Hay discos que te atrapan por sus sonidos, y otros que lo hacen por el momento en el que llegaron a tu vida. Surrender hizo ambas cosas.
Lo recuerdo perfecto: viernes 21 de mayo de 1999, una noche lluviosa en Cuernavaca. Recién regresaba de la CDMX después de acompañar a mi mamá a una de sus quimioterapias. En medio del cansancio y el silencio, bajé en mp3 una canción que saldría oficialmente unos días después: “Hey Boy, Hey Girl”.
Desde el primer beat, fue una epifanía. Energía pura, una mezcla adictiva de acid house, big beat y electrónica. Una canción que aún hoy, con décadas encima, pone a bailar hasta al más apagado.
Cuando salió el CD, lo compré sin pensarlo. Lo escuché por meses sin parar, manejando por Cuernavaca con el estéreo a todo lo que daba. Recuerdo en especial una tarde en casa de Pedro Carrizales (saludos Pete), subiéndole todo el volumen a “Under the Influence” e intentando tronar los vidrios con el bajo. Éramos unos idiotas… pero felices.
Musicalmente, Surrender marcó una evolución clave para The Chemical Brothers. A diferencia de su etapa inicial más cruda (Exit Planet Dust, Dig Your Own Hole), este disco dio forma a canciones completas. Ya no eran solo loops y beats: eran piezas narrativas, temas con estructura, progresión y atmósfera.
Con una producción impecable, Surrender logra algo raro: ser experimental y accesible al mismo tiempo. Un viaje sonoro que pasa por acid house, techno, trance, drum n bass y rock psicodélico, todo bajo una estética colorida y envolvente. La producción es precisa, rica en texturas, y llena de transiciones que, aún hoy, suenan adelantadas a su tiempo.
Canciones esenciales
• “Hey Boy Hey Girl” – el himno. Un clásico que encapsula todo el espíritu del disco: ritmo, tensión y liberación.
• “Out of Control” – techno emocional con Bernard Sumner (New Order), perfecto para perderse en la pista.
• “Let Forever Be” – con Noel Gallagher, psicodelia con alma pop. Un homenaje sutil a The Beatles bajo esteroides digitales.
• “Under the Influence” – potencia pura. El track que trató de tronar ventanas en casa de todos los fans.
• “The Sunshine Underground” – una joya progresiva, atmosférica, hipnótica.

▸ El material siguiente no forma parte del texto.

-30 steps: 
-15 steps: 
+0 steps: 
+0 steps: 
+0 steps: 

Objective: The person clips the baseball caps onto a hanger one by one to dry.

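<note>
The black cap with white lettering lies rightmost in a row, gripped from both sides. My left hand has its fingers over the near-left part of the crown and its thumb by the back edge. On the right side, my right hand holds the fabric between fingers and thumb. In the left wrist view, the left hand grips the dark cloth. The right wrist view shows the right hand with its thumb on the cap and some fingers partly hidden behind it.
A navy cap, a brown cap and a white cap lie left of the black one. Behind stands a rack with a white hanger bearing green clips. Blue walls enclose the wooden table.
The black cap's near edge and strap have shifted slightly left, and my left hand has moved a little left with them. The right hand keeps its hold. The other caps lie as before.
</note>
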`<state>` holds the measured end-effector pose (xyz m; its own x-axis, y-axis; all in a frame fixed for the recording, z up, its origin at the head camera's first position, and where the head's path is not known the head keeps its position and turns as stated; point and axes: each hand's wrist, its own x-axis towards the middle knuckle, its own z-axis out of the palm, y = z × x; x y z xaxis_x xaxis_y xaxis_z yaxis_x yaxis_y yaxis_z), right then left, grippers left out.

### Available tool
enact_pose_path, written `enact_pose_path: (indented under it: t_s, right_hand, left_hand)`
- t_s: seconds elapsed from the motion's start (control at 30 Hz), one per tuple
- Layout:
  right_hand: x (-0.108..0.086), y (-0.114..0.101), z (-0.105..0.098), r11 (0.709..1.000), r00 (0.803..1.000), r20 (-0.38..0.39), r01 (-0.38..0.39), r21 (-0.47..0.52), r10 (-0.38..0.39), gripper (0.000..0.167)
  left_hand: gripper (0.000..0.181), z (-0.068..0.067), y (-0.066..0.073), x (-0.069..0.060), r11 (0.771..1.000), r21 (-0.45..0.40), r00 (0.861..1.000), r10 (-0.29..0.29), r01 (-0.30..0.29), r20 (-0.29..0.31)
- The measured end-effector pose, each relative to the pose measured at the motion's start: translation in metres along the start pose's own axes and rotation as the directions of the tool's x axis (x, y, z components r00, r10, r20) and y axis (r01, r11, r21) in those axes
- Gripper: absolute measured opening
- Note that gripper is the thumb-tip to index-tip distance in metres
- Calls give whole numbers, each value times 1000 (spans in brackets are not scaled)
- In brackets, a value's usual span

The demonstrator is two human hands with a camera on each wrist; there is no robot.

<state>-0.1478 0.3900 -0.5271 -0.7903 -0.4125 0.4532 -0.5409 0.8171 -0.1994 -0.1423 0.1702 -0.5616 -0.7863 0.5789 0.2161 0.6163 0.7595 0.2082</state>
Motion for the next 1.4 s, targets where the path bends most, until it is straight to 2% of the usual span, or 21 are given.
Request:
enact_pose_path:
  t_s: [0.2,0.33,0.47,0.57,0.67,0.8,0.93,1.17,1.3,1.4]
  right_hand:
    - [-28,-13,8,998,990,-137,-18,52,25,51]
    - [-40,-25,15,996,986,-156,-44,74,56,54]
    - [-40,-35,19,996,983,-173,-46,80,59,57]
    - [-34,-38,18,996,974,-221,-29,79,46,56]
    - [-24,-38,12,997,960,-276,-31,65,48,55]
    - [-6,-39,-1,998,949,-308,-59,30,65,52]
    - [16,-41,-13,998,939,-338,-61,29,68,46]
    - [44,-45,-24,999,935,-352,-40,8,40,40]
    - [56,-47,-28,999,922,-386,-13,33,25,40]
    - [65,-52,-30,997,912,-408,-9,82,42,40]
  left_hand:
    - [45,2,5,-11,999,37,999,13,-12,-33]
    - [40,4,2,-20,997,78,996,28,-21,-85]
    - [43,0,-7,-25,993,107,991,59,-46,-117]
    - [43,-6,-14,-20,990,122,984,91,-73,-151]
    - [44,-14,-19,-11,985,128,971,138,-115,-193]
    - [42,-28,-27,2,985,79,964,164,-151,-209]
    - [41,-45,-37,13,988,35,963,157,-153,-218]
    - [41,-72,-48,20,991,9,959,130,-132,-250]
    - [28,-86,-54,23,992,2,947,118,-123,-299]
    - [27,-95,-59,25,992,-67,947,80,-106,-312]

• “Asleep From Day” – Hope Sandoval (Mazzy Star) pone la pausa onírica en medio del frenesí.
Surrender no fue solo un gran disco de 1999. Fue un parteaguas para la música electrónica, y un ejemplo de cómo se puede construir una obra maestra que combine club, arte, canción y alma.
Inspiró a productores, abrió caminos a nuevos géneros, y consolidó a The Chemical Brothers como una de las duplas más influyentes de la historia.
Más allá del hit que todos conocen, este álbum es una obra de arte completa.
Te invito a escucharlo, del inicio al final. Con audífonos. Con volumen.
Porque hay discos que suenan bien…
y otros, como Surrender, que te acompañan toda la vida.
¿Sabías qué?
El icónico grito de “Hey girls, b-boys, superstar DJs, here we go!” en la gigantesca “Hey Boy Hey Girl” no fue grabado originalmente para este disco. Es un sample extraído de una vieja canción de hip-hop de 1984 llamada “The Roof Is on Fire” del grupo Rock Master Scott & the Dynamic Three. Los Chemical Brothers tomaron ese pequeño fragmento olvidado de los 80s y lo convirtieron en el himno definitivo de la música electrónica de finales de los 90s.